# Your instructions
With the images removed, transcribe the listing that follows exactly.
•••
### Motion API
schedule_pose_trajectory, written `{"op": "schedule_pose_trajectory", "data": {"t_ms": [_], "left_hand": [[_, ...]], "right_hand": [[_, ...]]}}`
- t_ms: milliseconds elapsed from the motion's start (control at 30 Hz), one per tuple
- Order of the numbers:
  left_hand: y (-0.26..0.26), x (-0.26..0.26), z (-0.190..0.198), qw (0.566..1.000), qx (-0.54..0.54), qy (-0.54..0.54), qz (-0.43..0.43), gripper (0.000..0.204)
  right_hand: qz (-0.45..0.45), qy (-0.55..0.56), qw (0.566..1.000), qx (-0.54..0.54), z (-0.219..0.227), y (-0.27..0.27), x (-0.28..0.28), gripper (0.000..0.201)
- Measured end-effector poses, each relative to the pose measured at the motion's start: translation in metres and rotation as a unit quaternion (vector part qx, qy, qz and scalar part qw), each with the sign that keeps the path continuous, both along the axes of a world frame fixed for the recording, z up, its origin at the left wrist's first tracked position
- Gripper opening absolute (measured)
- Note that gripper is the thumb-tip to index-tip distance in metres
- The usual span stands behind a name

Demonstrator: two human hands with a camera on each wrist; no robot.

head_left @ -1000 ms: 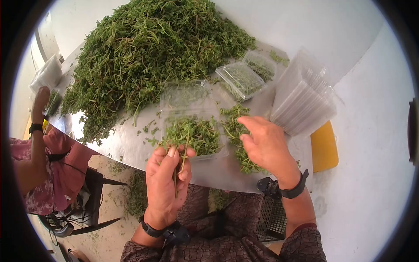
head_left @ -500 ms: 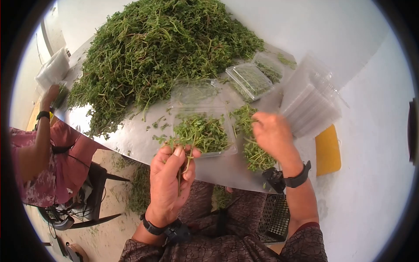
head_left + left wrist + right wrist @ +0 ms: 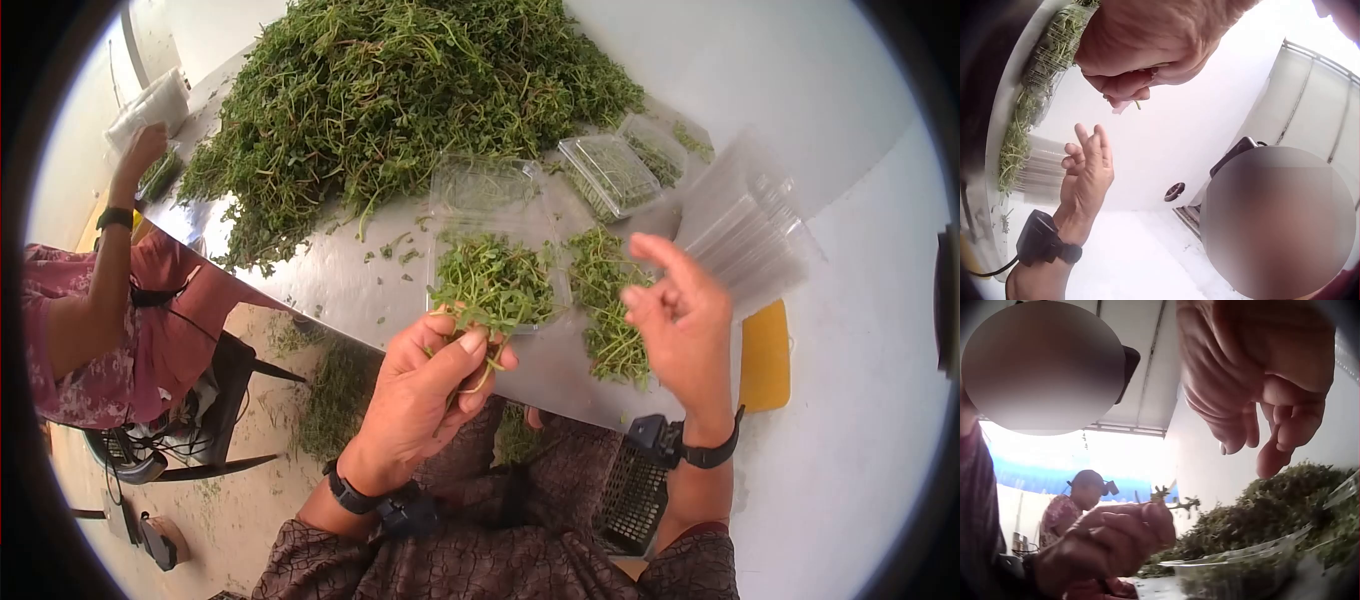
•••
# Solution to the exercise
### Motion API
schedule_pose_trajectory, written `{"op": "schedule_pose_trajectory", "data": {"t_ms": [_], "left_hand": [[_, ...]], "right_hand": [[_, ...]]}}`
- t_ms: milliseconds elapsed from the motion's start (control at 30 Hz), one per tuple
- Order of the numbers:
  left_hand: y (-0.26..0.26), x (-0.26..0.26), z (-0.190..0.198), qw (0.566..1.000), qx (-0.54..0.54), qy (-0.54..0.54), qz (-0.43..0.43), gripper (0.000..0.204)
  right_hand: qz (-0.45..0.45), qy (-0.55..0.56), qw (0.566..1.000), qx (-0.54..0.54), z (-0.219..0.227), y (-0.27..0.27), x (-0.28..0.28), gripper (0.000..0.201)
- Measured end-effector poses, each relative to the pose measured at the motion's start: translation in metres and rotation as a unit quaternion (vector part qx, qy, qz and scalar part qw), each with the sign that keeps the path continuous, both along the axes of a world frame fixed for the recording, z up, its origin at the left wrist's first tracked position
- Gripper opening absolute (measured)
- Note that gripper is the thumb-tip to index-tip distance in metres
- The usual span stands behind a name

Demonstrator: two human hands with a camera on each wrist; no robot.

head_left @ -1000 ms: 
head_left @ -500 ms: 
head_left + left wrist + right wrist @ +0 ms: 

The exercise is done, with nothing more to add.